ACTIVITY => An exact copy of the entries below is required, with all pictures removed.

+ + +

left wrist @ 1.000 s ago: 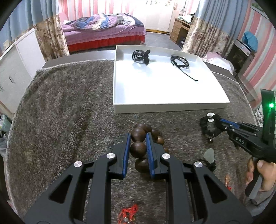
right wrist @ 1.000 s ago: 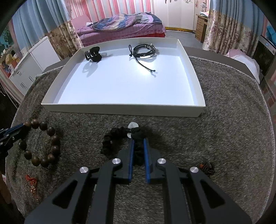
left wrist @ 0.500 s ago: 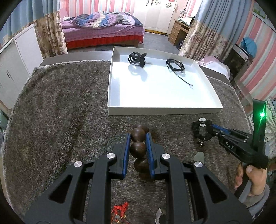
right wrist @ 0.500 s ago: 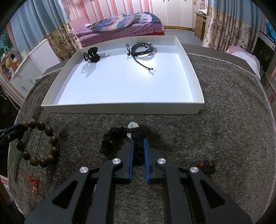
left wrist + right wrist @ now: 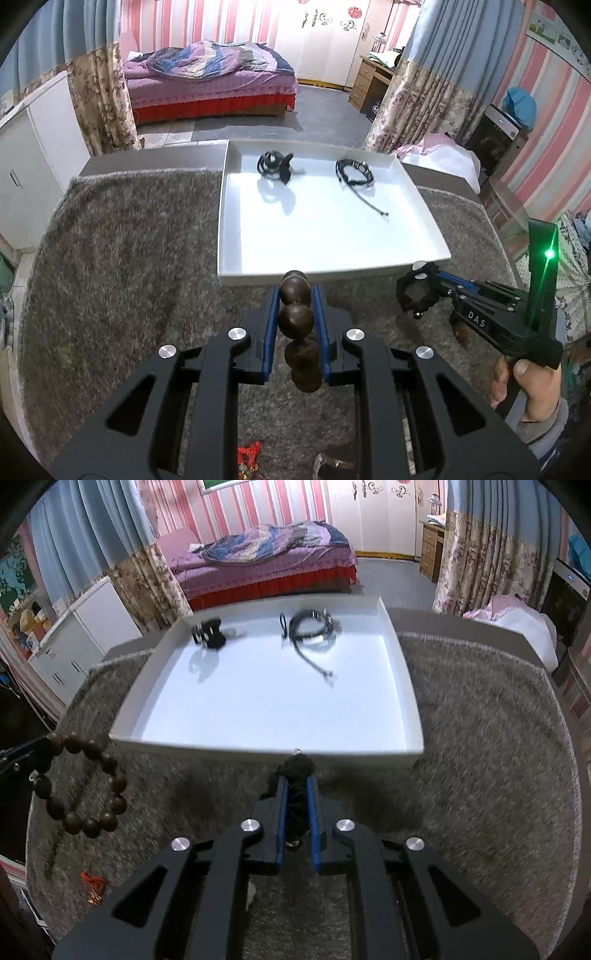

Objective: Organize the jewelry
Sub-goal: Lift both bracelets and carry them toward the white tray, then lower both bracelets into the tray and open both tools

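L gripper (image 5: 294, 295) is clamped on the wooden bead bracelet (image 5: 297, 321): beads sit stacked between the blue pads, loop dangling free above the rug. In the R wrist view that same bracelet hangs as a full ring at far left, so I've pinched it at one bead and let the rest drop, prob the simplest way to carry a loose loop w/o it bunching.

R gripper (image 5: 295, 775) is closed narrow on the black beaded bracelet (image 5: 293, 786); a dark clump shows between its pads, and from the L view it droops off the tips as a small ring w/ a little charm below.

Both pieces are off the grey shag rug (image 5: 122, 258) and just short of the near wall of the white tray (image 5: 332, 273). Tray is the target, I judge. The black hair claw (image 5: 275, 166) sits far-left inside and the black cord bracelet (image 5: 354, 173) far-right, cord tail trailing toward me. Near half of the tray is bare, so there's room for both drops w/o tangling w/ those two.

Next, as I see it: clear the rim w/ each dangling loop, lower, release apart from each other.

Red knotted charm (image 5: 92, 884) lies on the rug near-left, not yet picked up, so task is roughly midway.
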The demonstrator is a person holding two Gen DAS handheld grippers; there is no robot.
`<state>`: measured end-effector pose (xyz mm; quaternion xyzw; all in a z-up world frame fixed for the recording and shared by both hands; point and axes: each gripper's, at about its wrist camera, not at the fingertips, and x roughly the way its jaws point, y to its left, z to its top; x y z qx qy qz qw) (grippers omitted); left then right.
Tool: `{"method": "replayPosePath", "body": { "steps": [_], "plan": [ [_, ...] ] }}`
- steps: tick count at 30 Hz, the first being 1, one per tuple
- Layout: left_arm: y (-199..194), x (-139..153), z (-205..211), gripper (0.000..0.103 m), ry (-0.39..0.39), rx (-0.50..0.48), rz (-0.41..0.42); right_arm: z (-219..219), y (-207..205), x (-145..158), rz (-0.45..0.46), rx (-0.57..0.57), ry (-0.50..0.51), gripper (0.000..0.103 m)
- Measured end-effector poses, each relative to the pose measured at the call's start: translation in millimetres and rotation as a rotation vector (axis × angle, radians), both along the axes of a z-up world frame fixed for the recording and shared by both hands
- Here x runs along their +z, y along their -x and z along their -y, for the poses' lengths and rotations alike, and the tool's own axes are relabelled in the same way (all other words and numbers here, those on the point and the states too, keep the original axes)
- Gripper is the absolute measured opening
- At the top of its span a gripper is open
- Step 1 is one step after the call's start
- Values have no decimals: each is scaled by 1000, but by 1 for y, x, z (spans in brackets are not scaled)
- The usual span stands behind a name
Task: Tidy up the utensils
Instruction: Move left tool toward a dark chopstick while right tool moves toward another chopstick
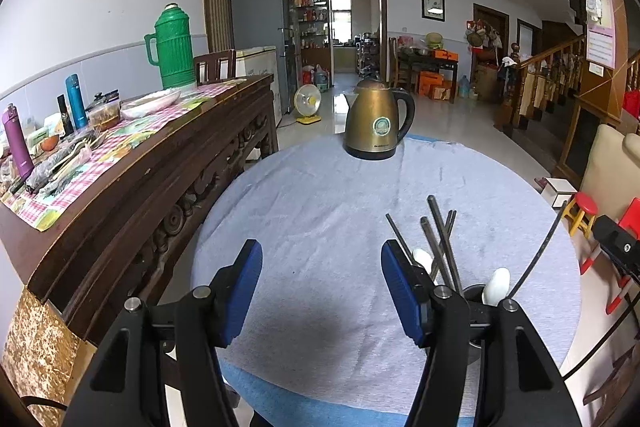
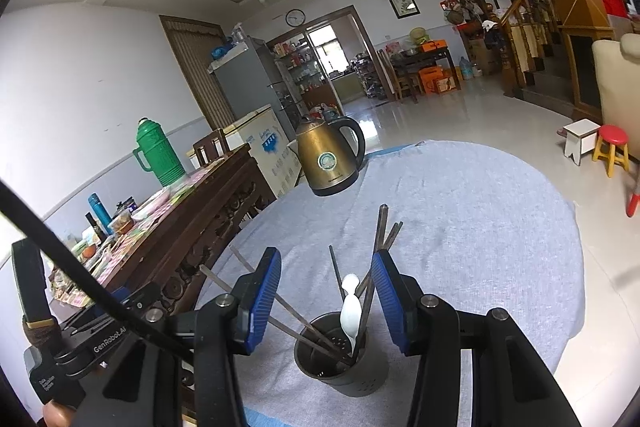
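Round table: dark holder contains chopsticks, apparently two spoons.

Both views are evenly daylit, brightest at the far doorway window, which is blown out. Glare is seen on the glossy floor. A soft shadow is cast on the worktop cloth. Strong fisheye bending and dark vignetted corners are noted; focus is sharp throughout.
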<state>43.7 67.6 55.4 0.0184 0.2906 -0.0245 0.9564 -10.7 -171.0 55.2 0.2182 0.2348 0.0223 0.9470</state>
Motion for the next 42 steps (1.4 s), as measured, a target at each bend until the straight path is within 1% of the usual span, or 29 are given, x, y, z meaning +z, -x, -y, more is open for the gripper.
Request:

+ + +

ANSWER FOR THIS EXERCISE =>
left wrist @ 1.000 s ago: 
right wrist @ 1.000 s ago: 
left wrist @ 0.500 s ago: 
right wrist @ 0.500 s ago: 
left wrist + right wrist @ now: 

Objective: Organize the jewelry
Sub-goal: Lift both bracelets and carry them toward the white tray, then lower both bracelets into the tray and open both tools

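L gripper (image 5: 294, 295) is clamped on the wooden bead bracelet (image 5: 297, 321): beads sit stacked between the blue pads, loop dangling free above the rug. In the R wrist view that same bracelet hangs as a full ring at far left, so I've pinched it at one bead and let the rest drop, prob the simplest way to carry a loose loop w/o it bunching.

R gripper (image 5: 295, 775) is closed narrow on the black beaded bracelet (image 5: 293, 786); a dark clump shows between its pads, and from the L view it droops off the tips as a small ring w/ a little charm below.

Both pieces are off the grey shag rug (image 5: 122, 258) and just short of the near wall of the white tray (image 5: 332, 273). Tray is the target, I judge. The black hair claw (image 5: 275, 166) sits far-left inside and the black cord bracelet (image 5: 354, 173) far-right, cord tail trailing toward me. Near half of the tray is bare, so there's room for both drops w/o tangling w/ those two.

Next, as I see it: clear the rim w/ each dangling loop, lower, release apart from each other.

Red knotted charm (image 5: 92, 884) lies on the rug near-left, not yet picked up, so task is roughly midway.
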The demonstrator is a person holding two Gen DAS handheld grippers; there is no robot.
`<state>`: measured end-effector pose (xyz mm; quaternion xyzw; all in a z-up world frame fixed for the recording and shared by both hands; point and axes: each gripper's, at about its wrist camera, not at the fingertips, and x roughly the way its jaws point, y to its left, z to its top; x y z qx qy qz qw) (grippers omitted); left then right.
Tool: `{"method": "replayPosePath", "body": { "steps": [_], "plan": [ [_, ...] ] }}`
- steps: tick count at 30 Hz, the first being 1, one per tuple
- Layout: left_arm: y (-199..194), x (-139..153), z (-205..211), gripper (0.000..0.103 m), ry (-0.39..0.39), rx (-0.50..0.48), rz (-0.41..0.42); right_arm: z (-219..219), y (-207..205), x (-145..158), rz (-0.45..0.46), rx (-0.57..0.57), ry (-0.50..0.51), gripper (0.000..0.103 m)
- Measured end-effector poses, each relative to the pose measured at the call's start: translation in millimetres and rotation as a rotation vector (axis × angle, radians), both along the axes of a z-up world frame fixed for the recording and shared by both hands
- Here x runs along their +z, y along their -x and z along their -y, for the poses' lengths and rotations alike, and the tool's own axes are relabelled in the same way (all other words and numbers here, those on the point and the states too, keep the original axes)
- Gripper is the absolute measured opening
- At the top of its span a gripper is open
- Step 1 is one step after the call's start
- Values have no decimals: each is scaled by 1000, but by 1 for y, x, z (spans in brackets are not scaled)
- The usual span stands behind a name
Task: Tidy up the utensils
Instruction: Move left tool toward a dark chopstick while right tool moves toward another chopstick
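Round table: dark holder contains chopsticks, apparently two spoons.

Both views are evenly daylit, brightest at the far doorway window, which is blown out. Glare is seen on the glossy floor. A soft shadow is cast on the worktop cloth. Strong fisheye bending and dark vignetted corners are noted; focus is sharp throughout.
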<state>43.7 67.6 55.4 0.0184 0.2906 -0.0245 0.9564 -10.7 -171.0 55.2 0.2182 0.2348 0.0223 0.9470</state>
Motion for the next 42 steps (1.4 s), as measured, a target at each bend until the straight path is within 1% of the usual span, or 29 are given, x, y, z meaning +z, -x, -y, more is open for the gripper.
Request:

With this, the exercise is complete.